Zełenski podziękował generałowi i zaznaczył, że zaproponował mu kontynuowanie współpracy po przeprowadzeniu zmian w dowództwie armii.
Załużny zdymisjonowany
"Spotkałem się z generałem Walerijem Załużnym. Podziękowałem mu za dwa lata obrony Ukrainy. Rozmawialiśmy o tym, jakiego rodzaju odnowy potrzebują nasze siły zbrojne. Rozmawialiśmy również o tym, kto mógłby stanąć na czele odnowionych Sił Zbrojnych Ukrainy. Czas na taką odnowę jest teraz. Zaproponowałem Wałerijowi, by pozostał w naszym zespole" – napisał Zełenski na swoich kanałach społecznościowych.

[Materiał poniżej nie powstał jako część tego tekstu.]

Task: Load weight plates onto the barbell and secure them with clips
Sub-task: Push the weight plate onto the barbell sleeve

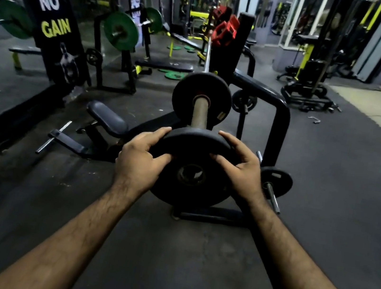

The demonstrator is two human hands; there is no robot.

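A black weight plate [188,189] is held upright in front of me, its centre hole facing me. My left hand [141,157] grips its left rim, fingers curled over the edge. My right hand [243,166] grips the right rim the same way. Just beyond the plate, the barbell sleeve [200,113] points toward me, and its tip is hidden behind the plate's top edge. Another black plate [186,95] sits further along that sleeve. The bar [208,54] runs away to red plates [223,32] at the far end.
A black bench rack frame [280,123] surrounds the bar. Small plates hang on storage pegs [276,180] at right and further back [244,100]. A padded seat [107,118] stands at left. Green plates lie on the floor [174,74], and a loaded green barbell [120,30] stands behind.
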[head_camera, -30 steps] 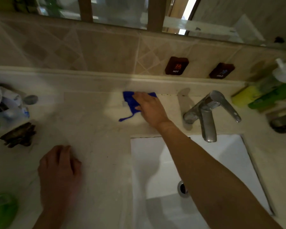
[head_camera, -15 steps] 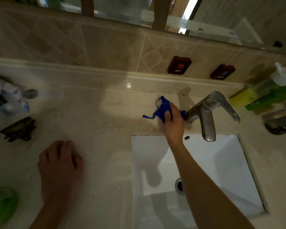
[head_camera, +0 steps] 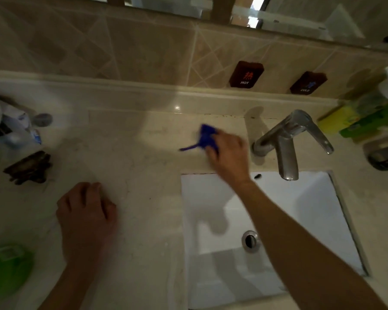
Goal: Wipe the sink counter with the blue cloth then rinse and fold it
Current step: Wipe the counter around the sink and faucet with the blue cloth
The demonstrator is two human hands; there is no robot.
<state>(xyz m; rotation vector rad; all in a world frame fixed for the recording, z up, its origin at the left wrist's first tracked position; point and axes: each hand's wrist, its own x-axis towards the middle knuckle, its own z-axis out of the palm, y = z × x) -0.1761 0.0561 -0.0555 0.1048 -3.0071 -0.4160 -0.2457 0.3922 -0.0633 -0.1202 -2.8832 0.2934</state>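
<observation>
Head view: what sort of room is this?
Most likely a bathroom vanity: a white sink set into a beige counter, a chrome faucet, HOT and COLD wall signs, and a mirror above.

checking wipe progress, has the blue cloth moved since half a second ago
Yes. The blue cloth, under the right hand, has slid left along the counter, away from the faucet base it was touching before.

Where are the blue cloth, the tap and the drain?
blue cloth [head_camera: 205, 136]: head view, bunched part beside the fingers.
tap [head_camera: 287, 157]: head view, spout.
drain [head_camera: 250, 240]: head view, metal ring in the basin.
</observation>
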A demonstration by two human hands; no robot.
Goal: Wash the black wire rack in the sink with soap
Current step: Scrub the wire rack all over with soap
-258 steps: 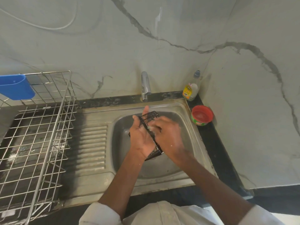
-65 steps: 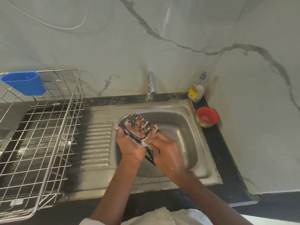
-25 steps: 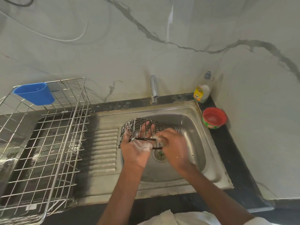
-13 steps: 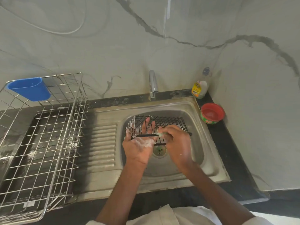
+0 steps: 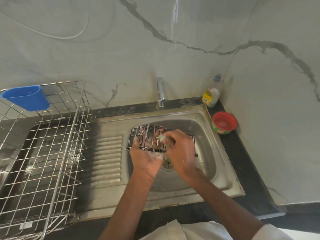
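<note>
While our left hand [image 5: 147, 158] grips the near-left edge of the black wire rack [image 5: 152, 138] from below, fingers curled up through the wires, our right hand [image 5: 180, 149] pinches a small green-white soapy scrubber [image 5: 161, 137] against the rack's top bars. Rack is held over the stainless steel sink basin [image 5: 206, 153], above the drain, long axis running 9 to 3 o'clock, its far end sticking out at 3 o'clock past our right hand. Right hand is nearer the unscrubbed right end, so we judge the next strokes go toward 3 o'clock. Suds sit on the left palm.

Counts: one rack, one scrubber, one chrome tap [image 5: 161, 93] at 12 o'clock, one yellow-labelled dish soap bottle [image 5: 211, 96] and one round red soap tub [image 5: 224, 123] at 2 o'clock, one large silver wire drying basket [image 5: 45, 153] at 9 o'clock, one blue plastic cup holder [image 5: 26, 97] hung on it.
</note>
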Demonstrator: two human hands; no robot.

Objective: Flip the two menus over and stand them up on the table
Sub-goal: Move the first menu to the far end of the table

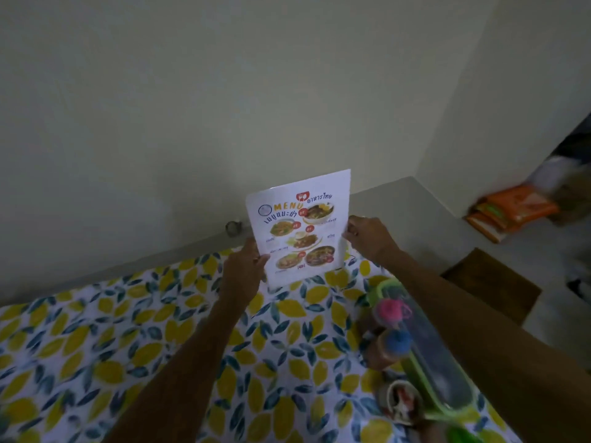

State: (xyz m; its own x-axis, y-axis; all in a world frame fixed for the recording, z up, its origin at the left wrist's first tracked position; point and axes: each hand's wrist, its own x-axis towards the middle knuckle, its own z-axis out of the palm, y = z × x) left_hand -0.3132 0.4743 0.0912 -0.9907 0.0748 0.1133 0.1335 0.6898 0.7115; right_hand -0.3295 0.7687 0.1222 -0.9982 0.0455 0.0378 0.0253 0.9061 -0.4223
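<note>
A white menu with food photos and the word MENU stands upright near the far edge of the table, its printed side facing me and its lower edge down at the lemon-print cloth. My left hand grips its lower left edge. My right hand pinches its right edge at mid height. Only this one menu shows; a second one is not in view.
On the right side of the table lie a green-rimmed clear container, bottles with a pink cap and a blue cap, and a small cup. A wall rises behind the table. Orange packets sit at right.
</note>
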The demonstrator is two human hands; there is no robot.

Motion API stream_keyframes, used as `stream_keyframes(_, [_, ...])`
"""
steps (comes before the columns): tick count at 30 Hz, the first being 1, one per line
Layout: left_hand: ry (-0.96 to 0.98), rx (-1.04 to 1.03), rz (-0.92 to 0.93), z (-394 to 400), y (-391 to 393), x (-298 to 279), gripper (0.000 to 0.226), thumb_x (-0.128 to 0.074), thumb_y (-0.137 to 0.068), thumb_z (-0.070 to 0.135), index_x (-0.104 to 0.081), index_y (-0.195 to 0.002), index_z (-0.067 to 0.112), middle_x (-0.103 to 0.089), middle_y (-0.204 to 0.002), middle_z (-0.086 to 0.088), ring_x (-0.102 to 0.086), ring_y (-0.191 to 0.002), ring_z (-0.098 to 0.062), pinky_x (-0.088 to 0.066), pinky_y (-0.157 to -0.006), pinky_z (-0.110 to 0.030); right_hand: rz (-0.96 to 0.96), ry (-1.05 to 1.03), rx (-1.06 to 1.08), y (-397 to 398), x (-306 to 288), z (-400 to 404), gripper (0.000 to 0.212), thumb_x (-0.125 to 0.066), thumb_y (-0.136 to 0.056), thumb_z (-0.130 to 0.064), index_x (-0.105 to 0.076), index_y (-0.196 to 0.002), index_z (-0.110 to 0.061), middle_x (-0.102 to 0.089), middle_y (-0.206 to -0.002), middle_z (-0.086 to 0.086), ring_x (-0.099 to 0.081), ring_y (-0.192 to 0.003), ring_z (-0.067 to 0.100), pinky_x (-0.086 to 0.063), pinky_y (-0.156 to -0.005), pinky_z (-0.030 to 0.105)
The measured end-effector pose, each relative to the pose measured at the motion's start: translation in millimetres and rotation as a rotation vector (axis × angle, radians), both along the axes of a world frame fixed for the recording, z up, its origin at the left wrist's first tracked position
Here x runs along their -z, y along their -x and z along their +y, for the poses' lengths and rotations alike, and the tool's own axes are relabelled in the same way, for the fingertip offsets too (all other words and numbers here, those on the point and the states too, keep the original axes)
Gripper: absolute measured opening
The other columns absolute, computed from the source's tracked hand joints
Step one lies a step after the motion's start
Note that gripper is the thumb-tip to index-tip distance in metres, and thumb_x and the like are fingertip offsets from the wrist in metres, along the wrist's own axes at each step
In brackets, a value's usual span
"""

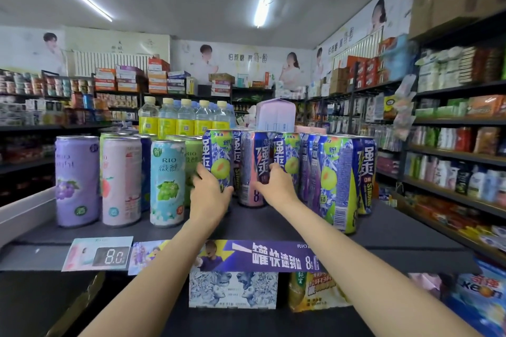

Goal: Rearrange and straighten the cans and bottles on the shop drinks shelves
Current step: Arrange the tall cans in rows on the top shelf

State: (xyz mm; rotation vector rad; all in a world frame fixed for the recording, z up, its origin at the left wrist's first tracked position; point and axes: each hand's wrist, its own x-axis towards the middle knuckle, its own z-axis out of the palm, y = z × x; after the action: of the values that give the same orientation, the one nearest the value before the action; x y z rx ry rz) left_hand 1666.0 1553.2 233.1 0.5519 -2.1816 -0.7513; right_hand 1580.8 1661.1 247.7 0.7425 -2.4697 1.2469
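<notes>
Tall drink cans stand on a dark top shelf (246,230). My left hand (210,189) grips a blue-and-green can (217,150) low on its side. My right hand (276,183) reaches past a pink-and-blue can (253,161); its fingers curl round a blue-and-green can (287,153) behind it. To the left stand a purple grape can (77,180), a pink peach can (121,180) and a light-blue can (167,182). At the right stand more blue-and-green cans (339,183). Clear bottles with yellow labels (186,117) line the back.
A price tag (97,253) and a purple banner strip (260,256) hang on the shelf's front edge. Boxed drinks (232,290) sit on the shelf below. A pink carton (275,113) stands behind the cans. Stocked aisles run along the left and right.
</notes>
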Motion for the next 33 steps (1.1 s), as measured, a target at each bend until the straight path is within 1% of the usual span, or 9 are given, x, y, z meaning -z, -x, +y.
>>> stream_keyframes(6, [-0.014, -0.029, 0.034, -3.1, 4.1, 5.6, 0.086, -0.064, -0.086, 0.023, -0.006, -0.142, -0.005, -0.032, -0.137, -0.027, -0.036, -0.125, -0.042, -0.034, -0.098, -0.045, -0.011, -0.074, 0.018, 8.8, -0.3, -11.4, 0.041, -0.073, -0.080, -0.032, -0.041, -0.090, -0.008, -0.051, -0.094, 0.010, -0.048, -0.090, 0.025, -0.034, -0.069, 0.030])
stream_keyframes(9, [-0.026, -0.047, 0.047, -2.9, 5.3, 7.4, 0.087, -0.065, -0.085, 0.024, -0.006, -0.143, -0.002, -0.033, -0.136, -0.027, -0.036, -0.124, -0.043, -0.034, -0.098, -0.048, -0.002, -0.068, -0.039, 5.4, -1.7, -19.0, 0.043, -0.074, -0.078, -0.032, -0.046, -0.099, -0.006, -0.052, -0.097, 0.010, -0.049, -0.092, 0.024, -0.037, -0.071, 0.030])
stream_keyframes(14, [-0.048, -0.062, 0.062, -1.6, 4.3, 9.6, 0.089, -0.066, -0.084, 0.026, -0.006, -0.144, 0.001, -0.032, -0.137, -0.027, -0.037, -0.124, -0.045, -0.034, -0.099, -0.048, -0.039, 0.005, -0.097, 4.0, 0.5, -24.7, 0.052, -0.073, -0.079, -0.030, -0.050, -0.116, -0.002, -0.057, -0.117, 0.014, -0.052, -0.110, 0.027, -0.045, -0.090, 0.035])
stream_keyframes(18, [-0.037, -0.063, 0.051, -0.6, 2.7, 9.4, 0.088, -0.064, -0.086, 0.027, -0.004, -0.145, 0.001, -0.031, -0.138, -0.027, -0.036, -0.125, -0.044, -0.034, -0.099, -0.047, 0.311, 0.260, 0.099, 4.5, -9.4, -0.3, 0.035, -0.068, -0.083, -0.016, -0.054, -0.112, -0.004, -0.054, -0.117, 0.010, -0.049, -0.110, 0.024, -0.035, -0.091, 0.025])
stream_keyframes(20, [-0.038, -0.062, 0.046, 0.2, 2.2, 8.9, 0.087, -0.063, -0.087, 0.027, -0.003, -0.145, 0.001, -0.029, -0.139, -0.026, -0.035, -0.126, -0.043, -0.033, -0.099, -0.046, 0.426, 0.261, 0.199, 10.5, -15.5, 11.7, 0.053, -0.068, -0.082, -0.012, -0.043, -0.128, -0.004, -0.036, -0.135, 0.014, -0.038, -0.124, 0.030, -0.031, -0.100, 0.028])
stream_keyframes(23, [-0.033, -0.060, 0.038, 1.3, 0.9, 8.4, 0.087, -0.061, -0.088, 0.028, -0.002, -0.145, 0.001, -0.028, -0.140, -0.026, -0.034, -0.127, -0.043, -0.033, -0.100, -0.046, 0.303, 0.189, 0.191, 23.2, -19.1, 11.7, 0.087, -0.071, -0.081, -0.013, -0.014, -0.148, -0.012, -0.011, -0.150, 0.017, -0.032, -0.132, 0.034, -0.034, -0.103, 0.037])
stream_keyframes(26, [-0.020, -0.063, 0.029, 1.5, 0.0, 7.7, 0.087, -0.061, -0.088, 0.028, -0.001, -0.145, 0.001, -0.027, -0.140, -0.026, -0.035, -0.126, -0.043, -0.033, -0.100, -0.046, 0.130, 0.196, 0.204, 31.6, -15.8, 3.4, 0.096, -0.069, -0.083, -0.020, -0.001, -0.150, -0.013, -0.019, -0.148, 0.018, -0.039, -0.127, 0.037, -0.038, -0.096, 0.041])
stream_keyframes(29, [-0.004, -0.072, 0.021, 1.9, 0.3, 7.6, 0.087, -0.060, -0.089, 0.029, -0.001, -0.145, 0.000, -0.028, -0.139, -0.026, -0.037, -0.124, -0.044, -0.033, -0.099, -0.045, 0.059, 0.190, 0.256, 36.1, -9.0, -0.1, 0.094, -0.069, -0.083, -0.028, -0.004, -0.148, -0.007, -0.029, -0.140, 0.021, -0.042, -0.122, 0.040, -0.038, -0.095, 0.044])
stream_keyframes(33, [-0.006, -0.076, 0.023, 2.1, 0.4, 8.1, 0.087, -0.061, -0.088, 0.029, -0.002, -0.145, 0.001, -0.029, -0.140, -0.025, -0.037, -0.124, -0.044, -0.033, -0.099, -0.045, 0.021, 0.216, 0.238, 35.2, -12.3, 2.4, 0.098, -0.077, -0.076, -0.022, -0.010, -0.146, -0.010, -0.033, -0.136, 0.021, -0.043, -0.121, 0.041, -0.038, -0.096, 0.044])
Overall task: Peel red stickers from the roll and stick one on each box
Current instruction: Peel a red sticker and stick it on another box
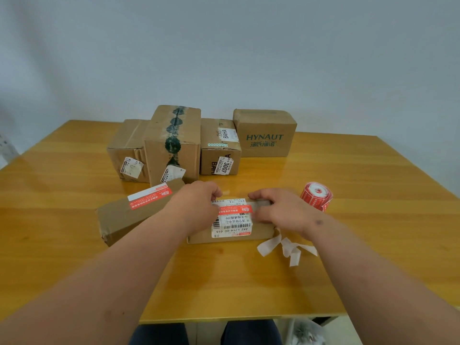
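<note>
A flat cardboard box [231,236] with a white shipping label lies in front of me, a red sticker [235,209] across its top. My left hand [196,204] rests on the box's left part, fingers curled at the sticker's left end. My right hand [278,210] lies on the box's right part, its fingers on the top by the sticker's right end. A long box [124,217] to the left carries a red sticker [150,197]. The red sticker roll [316,195] stands to the right on the table.
Four cardboard boxes stand at the back: a low one [127,153], a tall one with green tape [171,143], a BAHA box [219,148] and a HYNAUT box [265,133]. White backing strips [286,246] lie near my right wrist on the wooden table [249,282].
</note>
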Motion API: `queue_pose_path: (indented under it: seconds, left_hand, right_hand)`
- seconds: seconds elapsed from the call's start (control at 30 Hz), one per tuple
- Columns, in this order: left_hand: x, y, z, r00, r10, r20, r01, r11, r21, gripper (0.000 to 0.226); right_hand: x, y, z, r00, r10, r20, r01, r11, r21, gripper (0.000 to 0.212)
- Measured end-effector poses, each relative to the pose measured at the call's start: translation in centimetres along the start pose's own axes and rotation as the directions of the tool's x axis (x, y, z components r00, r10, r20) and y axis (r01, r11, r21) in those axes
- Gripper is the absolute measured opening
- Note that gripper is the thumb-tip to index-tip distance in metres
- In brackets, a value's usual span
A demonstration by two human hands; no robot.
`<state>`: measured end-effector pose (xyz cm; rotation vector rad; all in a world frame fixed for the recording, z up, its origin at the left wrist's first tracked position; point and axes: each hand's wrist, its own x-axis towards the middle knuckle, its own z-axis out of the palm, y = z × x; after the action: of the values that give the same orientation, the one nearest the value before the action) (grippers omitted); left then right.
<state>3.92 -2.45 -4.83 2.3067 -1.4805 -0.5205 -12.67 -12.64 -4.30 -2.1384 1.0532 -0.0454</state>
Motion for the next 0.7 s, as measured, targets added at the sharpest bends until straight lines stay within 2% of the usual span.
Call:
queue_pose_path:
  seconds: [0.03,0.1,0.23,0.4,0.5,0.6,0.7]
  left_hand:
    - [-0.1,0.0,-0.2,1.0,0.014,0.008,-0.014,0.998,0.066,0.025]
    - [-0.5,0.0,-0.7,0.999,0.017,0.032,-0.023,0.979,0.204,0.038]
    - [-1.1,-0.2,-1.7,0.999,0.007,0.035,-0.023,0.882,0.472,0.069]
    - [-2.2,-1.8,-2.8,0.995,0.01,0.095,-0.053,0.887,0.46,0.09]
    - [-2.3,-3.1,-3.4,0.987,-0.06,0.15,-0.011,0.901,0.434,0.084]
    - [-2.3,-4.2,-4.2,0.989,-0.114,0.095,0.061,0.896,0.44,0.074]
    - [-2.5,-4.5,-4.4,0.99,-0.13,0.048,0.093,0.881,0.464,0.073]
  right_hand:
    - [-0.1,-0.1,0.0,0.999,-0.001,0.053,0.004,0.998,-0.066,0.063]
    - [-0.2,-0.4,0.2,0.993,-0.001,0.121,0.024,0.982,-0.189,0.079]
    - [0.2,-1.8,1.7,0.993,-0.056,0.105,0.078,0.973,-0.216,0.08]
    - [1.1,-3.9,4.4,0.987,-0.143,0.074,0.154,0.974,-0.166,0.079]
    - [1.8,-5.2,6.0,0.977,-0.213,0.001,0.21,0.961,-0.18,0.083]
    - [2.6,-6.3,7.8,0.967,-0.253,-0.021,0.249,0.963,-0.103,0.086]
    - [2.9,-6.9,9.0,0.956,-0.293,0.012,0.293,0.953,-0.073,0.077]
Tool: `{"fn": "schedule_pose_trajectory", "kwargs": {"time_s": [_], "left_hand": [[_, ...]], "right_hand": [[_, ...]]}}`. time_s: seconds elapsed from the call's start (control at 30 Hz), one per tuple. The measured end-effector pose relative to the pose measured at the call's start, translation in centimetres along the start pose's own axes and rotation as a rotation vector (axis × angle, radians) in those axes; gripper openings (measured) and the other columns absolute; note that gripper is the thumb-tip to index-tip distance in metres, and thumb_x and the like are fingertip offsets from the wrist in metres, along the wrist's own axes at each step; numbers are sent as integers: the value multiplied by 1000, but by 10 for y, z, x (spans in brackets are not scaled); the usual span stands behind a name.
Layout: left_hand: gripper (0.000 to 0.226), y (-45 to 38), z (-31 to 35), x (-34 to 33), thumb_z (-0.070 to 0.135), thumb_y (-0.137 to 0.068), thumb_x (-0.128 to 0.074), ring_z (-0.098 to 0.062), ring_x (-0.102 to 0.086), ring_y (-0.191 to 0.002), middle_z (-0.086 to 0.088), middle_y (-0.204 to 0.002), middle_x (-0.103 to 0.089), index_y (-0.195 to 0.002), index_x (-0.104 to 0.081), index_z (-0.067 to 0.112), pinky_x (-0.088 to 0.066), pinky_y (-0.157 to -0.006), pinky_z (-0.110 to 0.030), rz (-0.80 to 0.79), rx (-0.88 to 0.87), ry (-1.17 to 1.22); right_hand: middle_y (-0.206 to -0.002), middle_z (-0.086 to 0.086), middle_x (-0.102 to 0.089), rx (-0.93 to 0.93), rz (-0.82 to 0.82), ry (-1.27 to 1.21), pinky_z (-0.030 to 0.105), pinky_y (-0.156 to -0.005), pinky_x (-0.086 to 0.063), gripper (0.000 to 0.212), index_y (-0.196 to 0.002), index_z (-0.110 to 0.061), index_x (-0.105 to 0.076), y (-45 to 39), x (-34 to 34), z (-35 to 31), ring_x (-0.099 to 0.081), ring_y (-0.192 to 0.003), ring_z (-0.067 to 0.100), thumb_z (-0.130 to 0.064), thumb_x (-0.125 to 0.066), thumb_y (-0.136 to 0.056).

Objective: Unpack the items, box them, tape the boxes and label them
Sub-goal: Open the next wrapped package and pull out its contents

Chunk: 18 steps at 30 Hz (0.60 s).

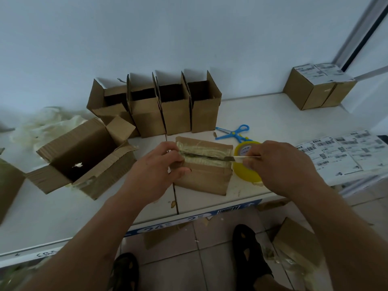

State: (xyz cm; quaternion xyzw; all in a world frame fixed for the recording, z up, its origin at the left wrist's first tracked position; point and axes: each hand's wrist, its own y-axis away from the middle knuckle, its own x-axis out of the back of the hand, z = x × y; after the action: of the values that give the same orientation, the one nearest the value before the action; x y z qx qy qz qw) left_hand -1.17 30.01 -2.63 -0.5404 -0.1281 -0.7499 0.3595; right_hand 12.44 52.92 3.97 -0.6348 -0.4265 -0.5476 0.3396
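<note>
1. Sitting at the centre of the head view, a taped box (pixel 203 168) is resting on the white counter (pixel 262 120), its top seam already partly split.
2. Pressing on the box's left end, the left hand (pixel 156 171) is curling its fingers (pixel 175 157) over the top edge, with the thumb lying against the front face.
3. Reaching in from the right, the right hand (pixel 279 164) is pinching a thin blade (pixel 239 158), whose tip is lying at the right end of the seam.
4. Lying just behind that hand is a yellow tape roll (pixel 246 164), with blue scissors (pixel 233 132) beyond it.
5. Standing in a row at upper centre are four open boxes (pixel 155 106); a larger open box (pixel 84 158) is tipped at the left.
6. Waiting at the right edge are label sheets (pixel 344 152); labelled boxes (pixel 319 87) are sitting at the upper right.
</note>
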Motion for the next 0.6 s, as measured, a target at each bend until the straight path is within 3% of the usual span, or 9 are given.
{"fn": "schedule_pose_trajectory", "kwargs": {"time_s": [0.17, 0.33, 0.53, 0.6], "left_hand": [[52, -3, 11, -6, 69, -88, -34, -4, -53, -80, 16, -120, -48, -97, -64, 27, -39, -58, -19, 91, 49, -16], [45, -5, 13, -12, 70, -88, -33, -6, -53, -82, 18, -120, -44, -94, -58, 34, -45, -56, -25, 81, 138, -119], [44, -8, 14, -9, 67, -89, -35, -7, -51, -88, 15, -123, -45, -99, -58, 31, -43, -59, -25, 47, 139, -109], [45, -9, 13, -8, 66, -89, -35, -10, -53, -95, 12, -124, -44, -107, -58, 31, -48, -69, -29, 45, 119, -87]], "right_hand": [[-95, -7, -43, 82, 94, 66, 28, -68, -33, 34, -111, -31, -63, 1, -8, -14, -53, -94, 15, -43, -32, -104], [-94, -9, -47, 47, 48, -55, 30, -72, -37, 27, -105, -29, -65, -1, -13, 1, -55, -99, 18, -42, -42, -101], [-84, -10, -49, 29, 25, -168, 29, -67, -35, 18, -97, -31, -66, 6, -5, 19, -48, -83, 13, -39, -50, -99], [-78, -10, -53, 42, 13, -270, 19, -61, -37, 17, -94, -30, -67, 7, -7, 22, -51, -74, 7, -38, -52, -98]]}}
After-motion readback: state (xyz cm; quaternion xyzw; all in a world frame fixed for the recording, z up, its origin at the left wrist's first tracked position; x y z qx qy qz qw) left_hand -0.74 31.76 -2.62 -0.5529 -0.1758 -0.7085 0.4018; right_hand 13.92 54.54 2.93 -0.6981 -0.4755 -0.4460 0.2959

Załużny poinformował, że odbył "ważną i poważną rozmowę" z ukraińskim przywódcą i że podjęto decyzję o zmianie taktyki i strategii na polu walki. "Zadania na rok 2022 różnią się od zadań na rok 2024. Dlatego też wszyscy muszą się zmienić i dostosować do nowych realiów. Aby także wspólnie zwyciężać" – napisał wojskowy na Telegramie.
Wojskiem pokieruje Syrski
"Dziś zapadła decyzja o konieczności zmiany kierownictwa Sił Zbrojnych Ukrainy" – potwierdził minister obrony narodowej Rustem Umerow.
Na stanowisku głównego dowódcy sił zbrojnych Ukrainy Załużnego zastąpi gen. płk Ołeksandr Syrski.
Zmiany w dowództwie armii Ukrainy
O zmianach planowanych na szczytach ukraińskiej armii mówiło się od dłuższego czasu. Spekulowały o tym zarówno media zachodnie, jak i ukraińskie. Również prezydent Zełenski nie ukrywał, że rozważa taką ewentualność.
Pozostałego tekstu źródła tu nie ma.